Пять суток в поезде. Двое суток не отрываемся от окон. Особенно – Урал. Особенно – озера. Тут и ночью не заснуть. Красота. Мы еще ни черта не видели мира, а он – вот каков. Из-под колес вырываются далеко вверх горы, леса и пригоршни деревень… Вдруг снизу вверх – зарево огоньков, по склону разбежались домишки и трассы. Это, оказывается, город Уфа. Другие двое суток – тоска. Степь, солончак, редкие кустики, жара. Лежим на полках, читаем, обсуждаем программу, поем и вспоминаем "прошедшие дни"… И вот – новое впечатление. Двери соседних купе – нараспашку. Там проживают казахи. Они-то все наши горы и леса проскучали на своих полках. А теперь их не загонишь на места. Приросли к окнам, жадно взирают на степную очевидность и красиво мычат свои мелодии. Вот как делится жизнь – по разным корням, по различным, «личным» мотивам…
Потом – Барнаул, Алтай и наконец Усть-Каменогорск. Заставляю себя вести дневник. Кроме любви к литературе меня стережет общественная нагрузка: я в бюро комсомола отвечаю за стенную печать, а недавно с группой щукинцев стали выпускать свой рукописный общественно-литературный журнал "Рост". Туда впоследствии и попадет мой "Казахстанский дневник". И сам Владимир Шлезингер скажет, что ему понравилось и что мне "надо писать". Гм. Вот я и пишу.
Из дневника.
4 июля 1959 года. Выгрузились. На машинах – в Усть-Каменогорск. Нина Петровна Афанасьева – очень мила! Гостиница "Алтай". Вечером – концерт в парке им. Джамбула. Зря волновались: они только того и ждали, чтобы нам похлопать. Объявлял Супонев. Путано, но зычно.
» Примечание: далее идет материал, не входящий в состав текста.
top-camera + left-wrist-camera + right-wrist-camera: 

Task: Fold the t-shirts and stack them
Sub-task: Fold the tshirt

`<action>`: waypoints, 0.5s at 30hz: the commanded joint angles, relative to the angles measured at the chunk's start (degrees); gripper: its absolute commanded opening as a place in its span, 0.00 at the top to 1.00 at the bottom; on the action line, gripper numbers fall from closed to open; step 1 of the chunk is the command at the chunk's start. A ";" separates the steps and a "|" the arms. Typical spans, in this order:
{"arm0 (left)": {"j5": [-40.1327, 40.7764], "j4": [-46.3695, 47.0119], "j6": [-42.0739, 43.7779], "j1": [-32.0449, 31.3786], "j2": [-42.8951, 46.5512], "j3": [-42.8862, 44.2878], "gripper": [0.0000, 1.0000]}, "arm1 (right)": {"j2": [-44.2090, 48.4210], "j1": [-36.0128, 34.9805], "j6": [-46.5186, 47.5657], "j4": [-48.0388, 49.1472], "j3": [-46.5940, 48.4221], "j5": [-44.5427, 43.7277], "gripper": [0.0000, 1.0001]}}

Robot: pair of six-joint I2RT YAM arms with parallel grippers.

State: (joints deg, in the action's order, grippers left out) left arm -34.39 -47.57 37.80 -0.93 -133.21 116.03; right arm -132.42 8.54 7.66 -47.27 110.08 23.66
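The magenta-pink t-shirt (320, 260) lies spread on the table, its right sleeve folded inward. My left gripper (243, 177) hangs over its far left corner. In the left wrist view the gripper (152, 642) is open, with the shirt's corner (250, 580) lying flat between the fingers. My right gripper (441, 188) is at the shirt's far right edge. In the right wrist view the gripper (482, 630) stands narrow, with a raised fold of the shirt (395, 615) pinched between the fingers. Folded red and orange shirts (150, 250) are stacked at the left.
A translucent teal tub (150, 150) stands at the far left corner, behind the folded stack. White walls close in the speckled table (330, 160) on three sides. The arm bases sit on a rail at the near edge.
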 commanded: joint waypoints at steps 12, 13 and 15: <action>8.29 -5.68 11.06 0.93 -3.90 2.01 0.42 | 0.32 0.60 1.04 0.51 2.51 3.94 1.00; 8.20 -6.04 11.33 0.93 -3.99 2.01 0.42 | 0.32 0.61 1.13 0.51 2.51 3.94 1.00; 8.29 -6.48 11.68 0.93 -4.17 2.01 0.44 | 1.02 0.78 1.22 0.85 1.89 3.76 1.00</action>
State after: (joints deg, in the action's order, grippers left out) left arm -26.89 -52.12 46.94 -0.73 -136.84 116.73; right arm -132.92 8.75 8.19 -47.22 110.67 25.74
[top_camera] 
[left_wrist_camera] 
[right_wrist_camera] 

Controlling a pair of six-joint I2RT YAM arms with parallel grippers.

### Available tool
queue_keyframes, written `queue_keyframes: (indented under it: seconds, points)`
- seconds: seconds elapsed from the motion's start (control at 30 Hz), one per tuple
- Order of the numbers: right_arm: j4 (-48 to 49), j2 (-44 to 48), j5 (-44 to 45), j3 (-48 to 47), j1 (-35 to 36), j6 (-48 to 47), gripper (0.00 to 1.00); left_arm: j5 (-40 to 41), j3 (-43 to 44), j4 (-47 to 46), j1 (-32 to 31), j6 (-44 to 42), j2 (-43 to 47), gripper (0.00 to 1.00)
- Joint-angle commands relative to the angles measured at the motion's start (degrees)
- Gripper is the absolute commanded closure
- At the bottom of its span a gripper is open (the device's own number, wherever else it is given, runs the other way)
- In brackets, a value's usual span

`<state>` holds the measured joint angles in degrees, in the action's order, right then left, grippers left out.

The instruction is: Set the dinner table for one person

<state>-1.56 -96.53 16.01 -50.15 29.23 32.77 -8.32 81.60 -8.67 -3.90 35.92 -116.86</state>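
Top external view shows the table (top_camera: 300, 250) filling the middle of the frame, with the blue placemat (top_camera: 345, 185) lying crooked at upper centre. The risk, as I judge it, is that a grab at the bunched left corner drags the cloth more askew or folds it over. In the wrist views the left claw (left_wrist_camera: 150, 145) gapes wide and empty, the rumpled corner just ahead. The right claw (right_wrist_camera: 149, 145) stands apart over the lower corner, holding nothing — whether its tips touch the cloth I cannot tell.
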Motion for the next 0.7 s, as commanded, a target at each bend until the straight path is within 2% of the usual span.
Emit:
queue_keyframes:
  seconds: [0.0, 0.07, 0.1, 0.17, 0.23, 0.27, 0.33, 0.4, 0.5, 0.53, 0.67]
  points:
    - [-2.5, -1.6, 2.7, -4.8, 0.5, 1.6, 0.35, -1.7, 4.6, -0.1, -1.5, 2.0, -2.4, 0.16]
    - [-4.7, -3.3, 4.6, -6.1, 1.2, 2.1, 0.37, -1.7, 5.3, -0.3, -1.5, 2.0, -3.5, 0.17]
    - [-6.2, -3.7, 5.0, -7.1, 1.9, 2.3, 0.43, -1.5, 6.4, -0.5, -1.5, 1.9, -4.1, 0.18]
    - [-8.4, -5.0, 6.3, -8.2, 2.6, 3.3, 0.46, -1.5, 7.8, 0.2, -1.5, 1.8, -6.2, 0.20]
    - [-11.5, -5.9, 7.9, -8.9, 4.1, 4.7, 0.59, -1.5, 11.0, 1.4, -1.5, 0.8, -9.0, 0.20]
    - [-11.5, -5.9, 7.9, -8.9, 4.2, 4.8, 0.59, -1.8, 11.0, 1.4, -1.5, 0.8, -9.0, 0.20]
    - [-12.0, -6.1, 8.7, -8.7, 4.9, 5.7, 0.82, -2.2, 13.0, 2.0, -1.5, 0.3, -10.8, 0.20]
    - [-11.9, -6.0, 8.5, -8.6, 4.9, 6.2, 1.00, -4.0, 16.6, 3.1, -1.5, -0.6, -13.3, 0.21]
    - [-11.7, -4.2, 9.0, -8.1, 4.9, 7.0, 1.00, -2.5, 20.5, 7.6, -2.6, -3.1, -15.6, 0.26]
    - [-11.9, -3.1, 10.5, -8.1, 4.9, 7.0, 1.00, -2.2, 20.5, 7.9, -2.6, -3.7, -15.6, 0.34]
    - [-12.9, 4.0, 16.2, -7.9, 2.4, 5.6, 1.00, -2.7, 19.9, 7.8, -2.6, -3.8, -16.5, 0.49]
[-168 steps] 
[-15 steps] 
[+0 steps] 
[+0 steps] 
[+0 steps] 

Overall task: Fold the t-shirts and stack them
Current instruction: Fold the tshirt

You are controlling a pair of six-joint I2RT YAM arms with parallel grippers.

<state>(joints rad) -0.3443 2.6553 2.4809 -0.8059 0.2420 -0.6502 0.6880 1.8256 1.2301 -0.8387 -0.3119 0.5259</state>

Уходим, любуясь красивой афишей: "БОЛЬШОЙ КОНЦЕРТ АРТИСТОВ…" Это про нас.
6 июля. Колхоз им. Куйбышева. Деревня Черногорка. Горбоносый старик 84 лет: "Наше село не урожайное нынче на молодежь… сын мой хотел художником быть… и ладно рисовал… ушел на фронт… умер в сорок шестом… так-то…" Колхозники разобрали нас по хатам после концерта, трое спали на сцене. Ужин – мед с молоком.